Chatterbox

Is Bush Hyping the New al-Qaida Threat?

God, Chatterbox hopes so.

For obvious reasons, this column always takes notice when a high-ranking government official uses the word “chatter.” In her May 16 press briefing, National Security Adviser Condoleezza Rice used the word six times to describe the vague portents of trouble that the Bush administration received prior to Sept. 11. “There was a lot of chatter in the system,” Rice said, and President Bush “asked me to go back and to see what was being done about all of the chatter that was there.” It turned out there was “much less reporting or chatter at home,” leading the administration to think that the terrorism threat was focused on Americans abroad, but it was still “more chatter than usual.”

Three days after Rice’s press briefing, the New York TimesJames Risen and David Johnston broke the terrifying news that American intelligence agencies were once again picking up vague signals that al-Qaida was planning an operation “as big as the Sept. 11 attacks or bigger.” The Times piece quoted a “senior administration official” saying, “There’s just a lot of chatter in the system again.” The next day, Rice was talking up the imminent threat on CNN Late Edition With Wolf Blitzer,ABC’s This Week,and CBS’s Face the Nation.

The repetition of the phrase “chatter in the system” and the fact that Rice was energetically promoting the notion of an impending attack soon after the Times story broke suggests to Chatterbox that Rice was the Times’ “senior administration official.” Chatterbox suspects that Rice leaked the al-Qaida-Will-Strike-Again story, or at least lent the Times an unusual level of background assistance, in order to deflect attention from the burgeoning (and slightly unfair) Could-Bush-Have-Prevented-9/11 story. Although it’s counterintuitive that the White House would leak a story that it wanted to receive wide dissemination—why not just give it to everyone?—leaking to the Times is a well-known public relations trick. An exclusive gets better Times play—in this case, it was the lead story on Page One—and leaves the rest of the media, which regard the Times as holy writ, racing furiously to catch up. This works even better in the Internet age because now a Times exclusive doesn’t have to wait until morning to put competitors in a tizzy. A version of the al-Qaida-Will-Strike-Again story was actually posted on the Times Web site Saturday afternoon prior to appearing in the print edition Sunday.

Chatterbox is not such a cynic that he thinks the Bushies invented this latest al-Qaida threat. It’s probably real. But Chatterbox doesn’t put it past the Bush White House to time its release of this dire news for maximum political benefit. With the start of a new week, Topic A is shifting away from the Bush administration’s possible incompetence in handling the 9/11 threat (mounting evidence suggests that the worst of this occurred within the FBI) and toward the prospect of a new, devastating al-Qaida attack on U.S. soil. Indeed, in a May 19 appearance on Fox News Sunday, Dick Cheney stated flatly that dwelling too publicly on the former would only encourage the latter:

It’s a very real concern that if we’re going to deal with the next attack—and we started this morning talking about the prospects of another attack—the last thing we want to do is to go out and lay out on the record now our capabilities in terms of how we collect information.
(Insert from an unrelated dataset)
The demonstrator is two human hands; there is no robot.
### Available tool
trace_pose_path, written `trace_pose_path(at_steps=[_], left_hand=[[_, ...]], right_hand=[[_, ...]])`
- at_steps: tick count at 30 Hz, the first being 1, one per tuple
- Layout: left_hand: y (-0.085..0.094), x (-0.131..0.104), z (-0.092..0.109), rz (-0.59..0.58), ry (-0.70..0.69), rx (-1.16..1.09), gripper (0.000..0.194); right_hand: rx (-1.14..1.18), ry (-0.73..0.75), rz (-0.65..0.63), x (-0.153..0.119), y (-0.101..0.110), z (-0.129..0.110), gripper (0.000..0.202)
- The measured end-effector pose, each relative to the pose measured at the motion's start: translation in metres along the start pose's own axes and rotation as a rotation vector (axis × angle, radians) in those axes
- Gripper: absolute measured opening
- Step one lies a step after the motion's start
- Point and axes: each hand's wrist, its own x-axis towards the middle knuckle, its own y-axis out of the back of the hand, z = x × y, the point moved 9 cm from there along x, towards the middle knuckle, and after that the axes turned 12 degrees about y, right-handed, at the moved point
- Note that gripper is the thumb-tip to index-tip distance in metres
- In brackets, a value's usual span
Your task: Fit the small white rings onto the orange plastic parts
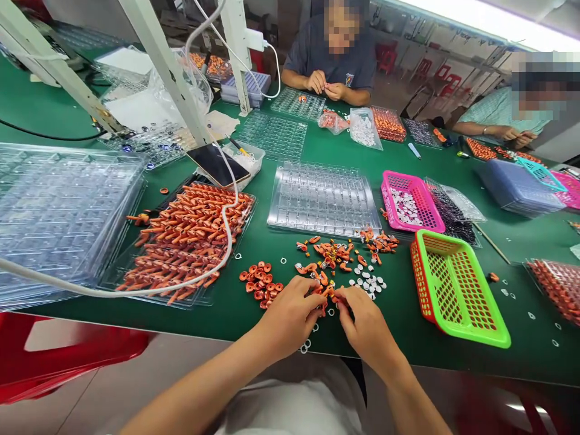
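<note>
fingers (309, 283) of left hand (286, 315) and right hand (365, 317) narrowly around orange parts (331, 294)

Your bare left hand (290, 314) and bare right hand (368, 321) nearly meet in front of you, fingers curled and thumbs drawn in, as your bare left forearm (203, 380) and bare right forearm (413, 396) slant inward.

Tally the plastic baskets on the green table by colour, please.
Pink baskets, one near and one at the right edge: 2
Green basket: 1
Red basket, under the green one: 1
Light blue basket: 1
Total: 5
</note>
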Motion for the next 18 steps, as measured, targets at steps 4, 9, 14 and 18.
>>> trace_pose_path(at_steps=[4, 9, 14, 18], left_hand=[[-0.003, 0.002, 0.004, -0.013, -0.014, 0.034, 0.022], [-0.005, 0.004, 0.013, -0.018, -0.032, 0.081, 0.017], [0.0, 0.003, 0.013, 0.083, -0.024, 0.076, 0.037], [0.004, 0.002, 0.022, 0.114, -0.091, -0.018, 0.047]], right_hand=[[0.118, -0.103, 0.135, -0.022, 0.012, 0.005, 0.031], [0.259, -0.245, 0.275, -0.038, 0.013, 0.017, 0.03], [0.379, -0.305, 0.288, -0.041, 0.009, 0.025, 0.027], [0.438, -0.293, 0.293, -0.038, 0.012, 0.022, 0.026]])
Cheney said much the same thing that same day on Meet the Press. Chatterbox feels fairly certain that Cheney himself was not the Times’ “senior administration official.” (That’s because Cheney uses the word “noise” rather than “chatter” to describe the portents of doom emanating from the intelligence agencies.) But he very likely had a hand in formulating the White House’s probable leak-to-the-Times media strategy.

Is the White House exaggerating the imminent danger? Chatterbox, not being well-sourced within al-Qaida, can’t say. He does find it curious, however, that while the national security adviser, the vice president, and now FBI director Robert Mueller are doing their best to maximize Americans’ sense of danger, the newly created White House Office of Homeland Security is keeping the nation on a relatively ho-hum yellow alert (“Elevated: Significant Risk of Terrorist Attacks”), right smack in the middle between green (“Low Risk of Terrorist Attacks”) and red (“Severe Risk of Terrorist Attacks”). According to Homeland Security Presidential Directive Three, a yellow alert should prompt consideration of:

1) Increasing surveillance of critical locations;
2) Coordinating emergency plans as appropriate with nearby jurisdictions;
3) Assessing whether the precise characteristics of the threat require the further refinement of preplanned Protective Measures;
4) and Implementing, as appropriate, contingency and emergency response plans.

Nowhere on this list does Chatterbox see “5. Spreading panic in order to stifle debate about the Bush administration’s competence during prior disasters.” But these guidelines are new, and no doubt susceptible to broad interpretation.